Now let’s do the reverse (B - A).

SELECT 
  il2.track_id 
FROM 
  invoice_line il2 
WHERE 
  il2.invoice_id = 1 
EXCEPT 
SELECT 
  t.track_id 
FROM 
  track t 
WHERE 
  t.album_id = (
    SELECT 
      t2.album_id 
    FROM 
      track t2 
    WHERE 
      t2.track_id = 1158
  )

(0 Rows) - NULL

This is definitely an album purchase.
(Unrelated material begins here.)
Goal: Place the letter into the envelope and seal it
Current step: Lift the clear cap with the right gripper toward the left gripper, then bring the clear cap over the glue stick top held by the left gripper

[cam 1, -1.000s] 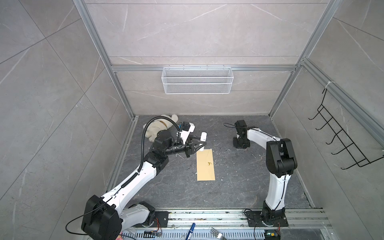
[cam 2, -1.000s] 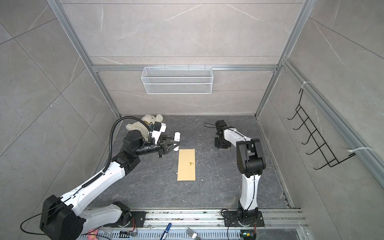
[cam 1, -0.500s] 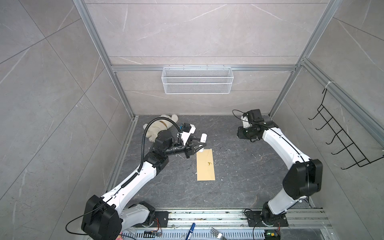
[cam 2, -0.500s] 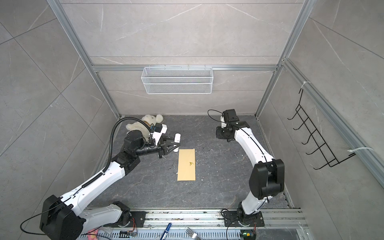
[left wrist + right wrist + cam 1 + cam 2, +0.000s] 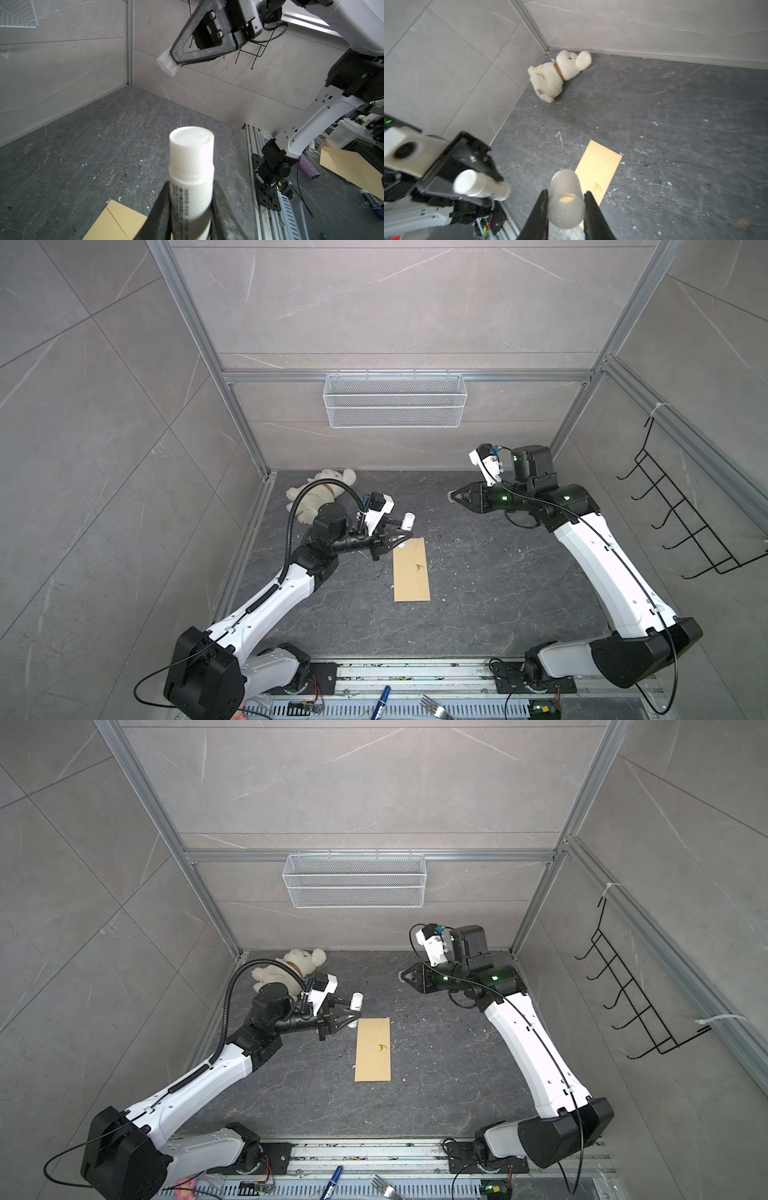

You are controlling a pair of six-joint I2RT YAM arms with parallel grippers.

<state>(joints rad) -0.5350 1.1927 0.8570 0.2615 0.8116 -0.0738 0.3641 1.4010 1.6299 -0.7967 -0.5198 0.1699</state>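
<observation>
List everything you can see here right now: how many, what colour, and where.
envelope: 1, yellow-tan, flat on floor, centre
glue stick: 1, white, held up by envelope's far end
cap: 1, translucent, held up right of centre
teddy bear: 1, cream, back left corner
wire basket: 1, white, hung at the back
hook rack: 1, black, hung on the right
marker: 1, blue, front edge
fork: 1, silver, front edge
left gripper: 1, black, shut on glue stick
right gripper: 1, black, shut on cap

A white teddy bear (image 5: 338,477) lay in the back left corner; 1 wire basket (image 5: 395,400) hung on the back wall, 1 black hook rack (image 5: 688,526) on the right wall.
</observation>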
However, let’s proceed and verify that.

SELECT 
  ifs.*, 
  CASE WHEN (
    SELECT 
      t.track_id 
    FROM 
      track t 
    WHERE 
      t.album_id = (
        SELECT 
          t2.album_id 
        FROM 
          track t2 
        WHERE 
          t2.track_id = ifs.first_track_id
      ) 
    EXCEPT 
    SELECT 
      il2.track_id 
    FROM 
      invoice_line il2 
    WHERE 
      il2.invoice_id = ifs.invoice_id
  ) IS NULL 
  AND (
    SELECT 
      il2.track_id 
    FROM 
      invoice_line il2 
    WHERE 
      il2.invoice_id = ifs.invoice_id 
    EXCEPT 
    SELECT 
      t.track_id 
    FROM 
      track t 
    WHERE 
      t.album_id = (
        SELECT 
          t2.album_id 
        FROM 
          track t2 
        WHERE 
          t2.track_id = ifs.first_track_id
      )
  ) IS NULL THEN "yes" ELSE "no" END AS "album_purchase" -- yes
FROM 
  invoice_first_track ifs 
WHERE 
  ifs.invoice_id = 1

(1 Row)

And the above process happens with every single invoices so finding the rows of each tiny query is not easy for this one.

3 Likes

Super !!!

After reading multiple answers, this i think is the best which has given right direction to learn and understand

Hi menon,

I do not get how to see whether it is an album or track from the query output please explain?